● GOAL OF THE EXERCISE: Filter the data for "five" and copy matching lines.

Segment Start: RAW DATA

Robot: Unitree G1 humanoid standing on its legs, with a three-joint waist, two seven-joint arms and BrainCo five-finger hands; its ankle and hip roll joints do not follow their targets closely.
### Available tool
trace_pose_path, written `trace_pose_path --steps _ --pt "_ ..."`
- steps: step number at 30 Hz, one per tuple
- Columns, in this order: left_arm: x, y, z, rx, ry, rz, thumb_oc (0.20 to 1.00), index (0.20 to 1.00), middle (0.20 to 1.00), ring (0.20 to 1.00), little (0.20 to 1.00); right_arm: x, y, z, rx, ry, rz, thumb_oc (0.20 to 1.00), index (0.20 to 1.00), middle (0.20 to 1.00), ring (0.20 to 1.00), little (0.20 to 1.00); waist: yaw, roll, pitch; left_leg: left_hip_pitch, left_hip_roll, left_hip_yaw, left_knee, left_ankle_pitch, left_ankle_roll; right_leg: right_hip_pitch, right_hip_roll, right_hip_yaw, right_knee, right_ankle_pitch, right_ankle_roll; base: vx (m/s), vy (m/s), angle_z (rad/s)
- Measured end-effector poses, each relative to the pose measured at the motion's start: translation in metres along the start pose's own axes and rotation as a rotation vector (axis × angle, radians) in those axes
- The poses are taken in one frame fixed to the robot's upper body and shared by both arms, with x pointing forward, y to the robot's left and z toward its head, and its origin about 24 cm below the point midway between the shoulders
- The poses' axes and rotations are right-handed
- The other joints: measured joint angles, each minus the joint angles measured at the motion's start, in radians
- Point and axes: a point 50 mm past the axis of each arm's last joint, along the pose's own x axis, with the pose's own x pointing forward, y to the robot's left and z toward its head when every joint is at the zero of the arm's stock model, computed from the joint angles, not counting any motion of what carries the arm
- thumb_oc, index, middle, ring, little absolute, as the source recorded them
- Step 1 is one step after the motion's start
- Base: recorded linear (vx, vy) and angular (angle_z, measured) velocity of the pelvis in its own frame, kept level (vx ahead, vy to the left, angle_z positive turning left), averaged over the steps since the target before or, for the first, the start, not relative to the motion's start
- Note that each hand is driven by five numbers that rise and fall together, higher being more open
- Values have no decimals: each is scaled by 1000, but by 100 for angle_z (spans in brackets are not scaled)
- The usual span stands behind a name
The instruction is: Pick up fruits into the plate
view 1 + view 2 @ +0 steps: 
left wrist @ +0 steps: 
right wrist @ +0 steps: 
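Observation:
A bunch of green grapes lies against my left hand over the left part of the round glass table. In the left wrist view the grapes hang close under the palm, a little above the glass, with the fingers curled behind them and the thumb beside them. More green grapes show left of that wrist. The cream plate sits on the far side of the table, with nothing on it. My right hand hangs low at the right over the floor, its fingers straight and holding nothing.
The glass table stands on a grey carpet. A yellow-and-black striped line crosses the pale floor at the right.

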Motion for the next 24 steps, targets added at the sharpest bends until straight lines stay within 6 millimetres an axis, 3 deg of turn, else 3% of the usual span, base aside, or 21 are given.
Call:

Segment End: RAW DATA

● SOLUTION FOR THIS EXERCISE:
Robot: Unitree G1 humanoid standing on its legs, with a three-joint waist, two seven-joint arms and BrainCo five-finger hands; its ankle and hip roll joints do not follow their targets closely.
- Note that each hand is driven by five numbers that rise and fall together, higher being more open

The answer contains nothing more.